## EXERCISE PROMPT
For this exercise, copy exactly only the lines from the one containing "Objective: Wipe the" to the final line of the material below, without the pictures.

## DATA RECORDS

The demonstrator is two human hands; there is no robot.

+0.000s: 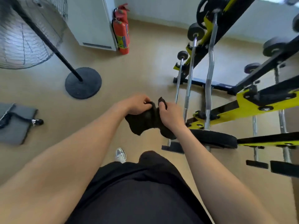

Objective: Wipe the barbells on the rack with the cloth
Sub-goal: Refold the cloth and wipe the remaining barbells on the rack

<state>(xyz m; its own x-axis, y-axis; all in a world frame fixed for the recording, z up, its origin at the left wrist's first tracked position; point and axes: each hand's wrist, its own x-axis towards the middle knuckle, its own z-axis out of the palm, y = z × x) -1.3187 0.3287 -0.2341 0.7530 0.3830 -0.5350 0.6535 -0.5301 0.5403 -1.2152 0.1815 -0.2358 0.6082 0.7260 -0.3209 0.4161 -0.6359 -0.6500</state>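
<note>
A black cloth hangs bunched between both hands in the middle of the view. My left hand pinches its upper left edge. My right hand grips its upper right part, with a cloth corner sticking up above the fingers. Just right of the hands stands a yellow and black rack holding several chrome barbells: a straight bar, a thinner bar and a curl bar. Neither hand touches a bar.
A pedestal fan with a round black base stands at the left. A red fire extinguisher leans by a white cabinet at the back. A grey mat lies on the floor at the far left. A black weight plate sits low on the rack.
</note>
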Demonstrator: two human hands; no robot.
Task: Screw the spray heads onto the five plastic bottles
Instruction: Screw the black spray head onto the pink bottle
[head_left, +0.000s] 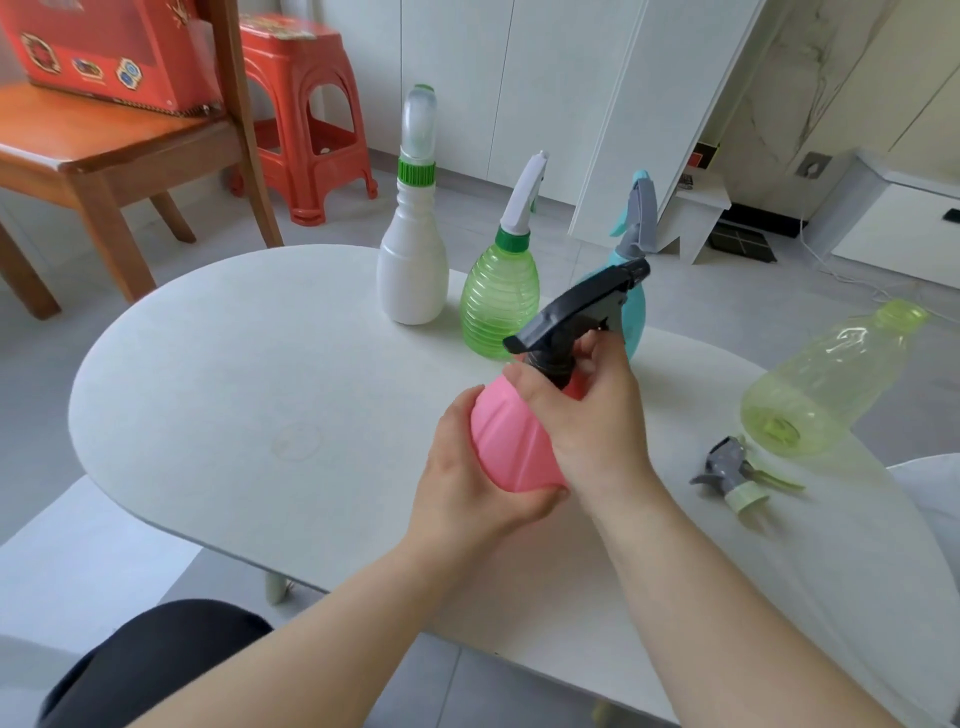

## SOLUTION FOR THIS TASK
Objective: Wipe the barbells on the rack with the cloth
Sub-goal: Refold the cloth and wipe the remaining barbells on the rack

<state>(xyz m; its own x-axis, y-axis; all in a world frame fixed for the recording, z up, its origin at the left wrist's first tracked position; point and axes: each hand's wrist, its own x-axis towards the middle knuckle, its own z-axis out of the palm, y = z × x) -1.3187 0.3287 -0.2341 0.7530 0.3830 -0.5350 0.6535 -0.5301 0.5403 -1.2152 0.1815 -0.2358 0.6082 0.7260 -0.3209 0.4161 -0.6359 -0.6500</state>
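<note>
A black cloth hangs bunched between both hands in the middle of the view. My left hand pinches its upper left edge. My right hand grips its upper right part, with a cloth corner sticking up above the fingers. Just right of the hands stands a yellow and black rack holding several chrome barbells: a straight bar, a thinner bar and a curl bar. Neither hand touches a bar.
A pedestal fan with a round black base stands at the left. A red fire extinguisher leans by a white cabinet at the back. A grey mat lies on the floor at the far left. A black weight plate sits low on the rack.
</note>
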Demonstrator: two human hands; no robot.
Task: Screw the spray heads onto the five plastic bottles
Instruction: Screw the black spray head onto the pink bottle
[head_left, +0.000s] 

The exercise calls for nothing further.